The reason longer run increases nps is due to more nn cache hits. Actual RAW NN eval speed peaks at about 24 knps on 2080Ti.
chrisw
Posts: 4313
Joined: Tue Apr 03, 2012 4:28 pm

Re: How good is the RTX 2080 Ti for Leela?

Post by chrisw »

ankan wrote: Sat Oct 27, 2018 8:11 am I think I might have used different settings (just to maximize nps). I also might have the GPU overclocked when I posted that result.
Generally letting it run for longer (like for 5m nodes) with bigger nncache setting results in higher nps.

I just updated the sheet with benchmark at two different settings for RTX 2080Ti:
42915 nps for "--minibatch-size=512 -t 3 --backend=cudnn-fp16 --nncache=2000000; go nodes 5000000"
37499 nps for "--minibatch-size=512 -t 2 --backend=cudnn-fp16 --nncache=2000000; go nodes 1000000"

On RTX 2080Ti, batch size 512 vs 1024 don't have much of nps difference, so I would recommend 512 as people have found loss in strength with bigger batch sizes.

The reason longer run increases nps is due to more nn cache hits. Actual RAW NN eval speed peaks at about 24 knps on 2080Ti.
oh, that’s intereresting. what does minibatch do? I guess evaluates 512 positions as a batch?! but who provides the positions, I mean if everytime I want an evaluation, I have to wait for somebody else to want another 511 positions before i get get mine, I’m going to be doing a lot of stalling, waiting, or?
ankan
Posts: 77
Joined: Sun Apr 21, 2013 3:29 pm
Full name: Ankan Banerjee

Re: How good is the RTX 2080 Ti for Leela?

Post by ankan »

chrisw wrote: Sat Oct 27, 2018 11:28 am oh, that’s intereresting. what does minibatch do? I guess evaluates 512 positions as a batch?! but who provides the positions, I mean if everytime I want an evaluation, I have to wait for somebody else to want another 511 positions before i get get mine, I’m going to be doing a lot of stalling, waiting, or?
Yes, lc0 search algorithm tries to gather a batch of positions that are evaluated in a single call to the NN evaluation backend (i.e one CPU->GPU->CPU trip per batch). The minibatch-size param controls the max size of the batch (i.e, it can be smaller if not enough positions are ready to be evaluated). I am not entirely familiar with the search algorithm. Crem is the author. For details see GatherMinibatch() function in:
https://github.com/LeelaChessZero/lc0/b ... /search.cc
On one hand small batch sizes are inefficient (especially on bigger GPUs), on the other hand trying to gather bigger batch at the cost of evaluating positions that are less interesting weakens the search. Also the latency of waiting for results (before the tree can be explored further) is a bottleneck.
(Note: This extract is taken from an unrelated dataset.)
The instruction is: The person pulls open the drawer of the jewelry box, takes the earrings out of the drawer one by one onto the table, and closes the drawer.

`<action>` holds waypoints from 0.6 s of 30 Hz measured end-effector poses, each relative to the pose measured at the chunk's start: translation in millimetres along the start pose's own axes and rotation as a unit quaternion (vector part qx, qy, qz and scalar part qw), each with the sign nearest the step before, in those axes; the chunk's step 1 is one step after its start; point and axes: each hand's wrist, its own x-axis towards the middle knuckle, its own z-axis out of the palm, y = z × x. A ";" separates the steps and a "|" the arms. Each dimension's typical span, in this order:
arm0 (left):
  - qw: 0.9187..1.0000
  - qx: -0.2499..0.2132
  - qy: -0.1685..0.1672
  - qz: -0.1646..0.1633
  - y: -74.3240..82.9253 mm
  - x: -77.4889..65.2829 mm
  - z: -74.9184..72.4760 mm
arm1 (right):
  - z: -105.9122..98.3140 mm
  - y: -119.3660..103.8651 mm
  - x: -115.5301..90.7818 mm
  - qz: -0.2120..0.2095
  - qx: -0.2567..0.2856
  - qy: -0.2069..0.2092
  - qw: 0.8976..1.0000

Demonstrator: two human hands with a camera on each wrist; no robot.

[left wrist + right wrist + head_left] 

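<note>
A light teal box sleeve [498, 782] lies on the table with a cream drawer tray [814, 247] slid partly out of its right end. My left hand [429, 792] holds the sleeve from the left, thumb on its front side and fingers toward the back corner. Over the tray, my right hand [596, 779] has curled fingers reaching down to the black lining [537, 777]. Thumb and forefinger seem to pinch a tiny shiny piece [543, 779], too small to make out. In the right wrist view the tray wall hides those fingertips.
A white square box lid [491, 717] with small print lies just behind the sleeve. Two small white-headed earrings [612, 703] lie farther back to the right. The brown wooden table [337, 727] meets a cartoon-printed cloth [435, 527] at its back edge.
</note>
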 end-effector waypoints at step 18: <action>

If the NN eval can be made faster for smaller batch sizes (ideally batch size of 1), it would help a lot.
chrisw
Posts: 4313
Joined: Tue Apr 03, 2012 4:28 pm

Re: How good is the RTX 2080 Ti for Leela?

Post by chrisw »

ankan wrote: Sun Oct 28, 2018 5:27 am
chrisw wrote: Sat Oct 27, 2018 11:28 am oh, that’s intereresting. what does minibatch do? I guess evaluates 512 positions as a batch?! but who provides the positions, I mean if everytime I want an evaluation, I have to wait for somebody else to want another 511 positions before i get get mine, I’m going to be doing a lot of stalling, waiting, or?
Yes, lc0 search algorithm tries to gather a batch of positions that are evaluated in a single call to the NN evaluation backend (i.e one CPU->GPU->CPU trip per batch). The minibatch-size param controls the max size of the batch (i.e, it can be smaller if not enough positions are ready to be evaluated). I am not entirely familiar with the search algorithm. Crem is the author. For details see GatherMinibatch() function in:
https://github.com/LeelaChessZero/lc0/b ... /search.cc
On one hand small batch sizes are inefficient (especially on bigger GPUs), on the other hand trying to gather bigger batch at the cost of evaluating positions that are less interesting weakens the search. Also the latency of waiting for results (before the tree can be explored further) is a bottleneck.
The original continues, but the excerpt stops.